■ Task item ■
Beginning with the line that holds "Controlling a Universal", retype the rest of the listing exactly, last line included.

■ Information given ■
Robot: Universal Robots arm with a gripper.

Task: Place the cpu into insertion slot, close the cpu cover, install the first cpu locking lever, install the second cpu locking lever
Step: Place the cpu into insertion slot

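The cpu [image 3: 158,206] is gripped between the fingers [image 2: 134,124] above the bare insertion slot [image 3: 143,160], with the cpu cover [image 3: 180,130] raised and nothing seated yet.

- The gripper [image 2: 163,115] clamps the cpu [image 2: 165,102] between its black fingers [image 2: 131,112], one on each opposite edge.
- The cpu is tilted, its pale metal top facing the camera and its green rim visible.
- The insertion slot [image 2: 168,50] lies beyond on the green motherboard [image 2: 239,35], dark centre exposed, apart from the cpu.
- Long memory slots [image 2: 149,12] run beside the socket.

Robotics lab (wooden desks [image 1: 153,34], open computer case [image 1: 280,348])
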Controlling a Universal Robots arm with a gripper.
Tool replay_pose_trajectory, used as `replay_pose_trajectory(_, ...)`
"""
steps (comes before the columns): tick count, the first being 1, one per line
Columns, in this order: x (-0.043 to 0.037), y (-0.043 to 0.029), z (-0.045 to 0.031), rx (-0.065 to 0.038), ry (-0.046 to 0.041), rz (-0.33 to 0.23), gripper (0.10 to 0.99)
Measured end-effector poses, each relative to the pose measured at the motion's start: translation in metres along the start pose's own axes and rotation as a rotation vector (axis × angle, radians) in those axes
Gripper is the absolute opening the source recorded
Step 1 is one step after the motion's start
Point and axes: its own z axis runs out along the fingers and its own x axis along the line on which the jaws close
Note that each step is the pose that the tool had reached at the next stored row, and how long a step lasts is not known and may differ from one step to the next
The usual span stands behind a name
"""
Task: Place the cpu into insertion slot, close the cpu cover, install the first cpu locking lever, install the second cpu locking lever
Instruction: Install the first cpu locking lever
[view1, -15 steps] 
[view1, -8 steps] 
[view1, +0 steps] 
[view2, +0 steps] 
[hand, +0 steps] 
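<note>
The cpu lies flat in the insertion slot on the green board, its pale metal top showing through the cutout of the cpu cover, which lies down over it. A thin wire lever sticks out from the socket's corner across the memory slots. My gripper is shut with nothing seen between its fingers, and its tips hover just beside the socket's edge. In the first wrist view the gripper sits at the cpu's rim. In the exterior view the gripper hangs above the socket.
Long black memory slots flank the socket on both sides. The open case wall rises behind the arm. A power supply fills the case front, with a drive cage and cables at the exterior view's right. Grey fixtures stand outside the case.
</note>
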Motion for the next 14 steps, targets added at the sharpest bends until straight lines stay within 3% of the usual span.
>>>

■ Output below ■
Controlling a Universal Robots arm with a gripper.
Tool replay_pose_trajectory, used as `replay_pose_trajectory(_, ...)`
"""
steps (comes before the columns): tick count, the first being 1, one per line
Columns, in this order: x (-0.043 to 0.037), y (-0.043 to 0.029), z (-0.045 to 0.031), rx (-0.065 to 0.038), ry (-0.046 to 0.041), rz (-0.33 to 0.23), gripper (0.10 to 0.99)
Measured end-effector poses, each relative to the pose measured at the motion's start: translation in metres along the start pose's own axes and rotation as a rotation vector (axis × angle, radians) in those axes
Gripper is the absolute opening the source recorded
Step 1 is one step after the motion's start
Point and axes: its own z axis runs out along the fingers and its own x axis along the line on which the jaws close
Note that each step is the pose that the tool had reached at the next stored row, and how long a step lasts is not known and may differ from one step to the next
The usual span stands behind a name
"""
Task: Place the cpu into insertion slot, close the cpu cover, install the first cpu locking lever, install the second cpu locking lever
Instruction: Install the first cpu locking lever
[view1, -15 steps] 
[view1, -8 steps] 
[view1, +0 steps] 
[view2, +0 steps] 
[hand, +0 steps] 
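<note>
The cpu lies flat in the insertion slot on the green board, its pale metal top showing through the cutout of the cpu cover, which lies down over it. A thin wire lever sticks out from the socket's corner across the memory slots. My gripper is shut with nothing seen between its fingers, and its tips hover just beside the socket's edge. In the first wrist view the gripper sits at the cpu's rim. In the exterior view the gripper hangs above the socket.
Long black memory slots flank the socket on both sides. The open case wall rises behind the arm. A power supply fills the case front, with a drive cage and cables at the exterior view's right. Grey fixtures stand outside the case.
</note>
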Motion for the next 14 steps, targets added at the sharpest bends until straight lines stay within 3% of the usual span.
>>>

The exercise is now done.